Place custom source code inside a lightweight package

## Why write a package for your custom source code

Have you encountered the situation where you create a new notebook, and then promptly copy code verbatim from another notebook with zero modifications?

As you as you did that, you created two sources of truth for that one function.

Now... if you intended to modify the function and test the effect of the modification on the rest of the code, then you still could have done better.

A custom source package that is installed into the conda environment that you have set up will help you refactor code out of the notebook, and hence help you define one source of truth for the entire function, which you can then import anywhere.

## How to create a custom source package for a project

Firstly, I'm assuming you are following the ideas laid out in Set up your project with a sane directory structure. Specifically, you have a src/ directory under the project root. Here, I'm going to give you a summary of the official Python packaging tutorial.

In your project src/ directory, ensure you have a few files:

|- src/
|- setup.py
|- source_package/  # rename this to the same name as the conda environment
|- data/         # for all data-related functions
|- schemas.py # this is for pandera schemas
|- __init__.py   # this is necessary
|- paths.py      # this is for path definitionsme
|- utils.py      # utiity functions that you might need
|- ...
|- tests/
|- test_utils.py # tests for utility functions
|- ...


If you're wondering about why we name the source package the same name as our conda environment, it's for consistency purposes. (see: Sanely name things consistently)

If you're wondering about the purpose of paths.py, read this page: Use pyprojroot to define relative paths to the project root

setup.py should look like this:

import setuptools

with open("README.md", "r", encoding="utf-8") as fh:

setuptools.setup(
name="source_package", # Replace with your environment name
version="0.1",         # Replace with anything that you need
packages=setuptools.find_packages(),
)


Now, you activate the environment dedicated to your project (see: Create one conda environment per project) and install the custom source package:

conda activate project_environment
cd src
pip install -e .


This will install the source package in development mode. As you continue to add more code into the custom source package, they will be instantly available to you project-wide.

Now, in your projects, you can import anything from the custom source package.

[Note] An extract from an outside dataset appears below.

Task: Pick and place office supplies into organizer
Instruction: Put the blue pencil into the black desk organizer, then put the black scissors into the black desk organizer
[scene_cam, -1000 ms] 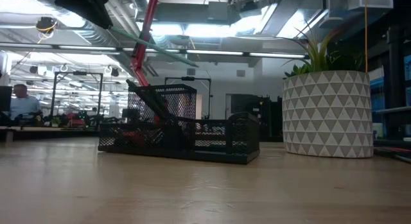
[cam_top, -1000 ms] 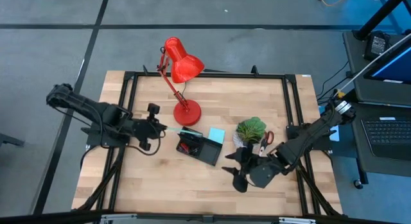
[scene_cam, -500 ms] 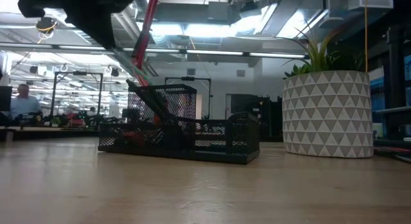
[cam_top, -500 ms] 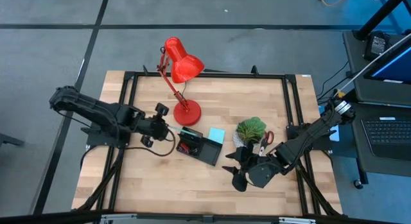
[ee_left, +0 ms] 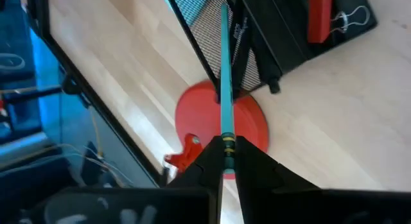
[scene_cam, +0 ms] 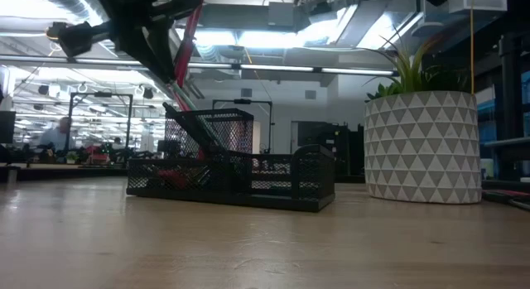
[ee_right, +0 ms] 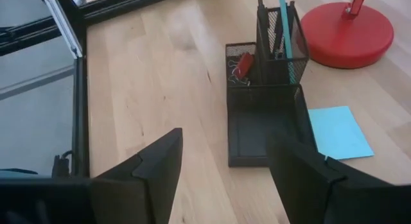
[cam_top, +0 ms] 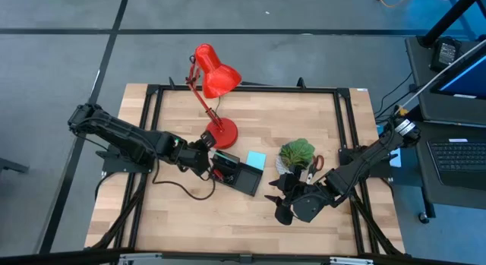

Note: If you've read the official Python documentation on packages, you might see that src/ has nothing special in its name. (Indeed, one of my reviewers, Arkadij Kummer, pointed this out to me.) Having tried to organize a few ways, I think having src/ is better for DS projects than having the setup.py file and source_package/ directory in the top-level project directory. Those two are better isolated from the rest of the project and we can keep the setup.py in src/ too, thus eliminating clutter from the top-level directory.

## How often should the package be updated?

As often as you need it!

Also, I would encourage you to avoid releasing the package standalone until you know that it ought to be used as a standalone Python package. Otherwise, you might prematurely bring upon yourself a maintenance burden!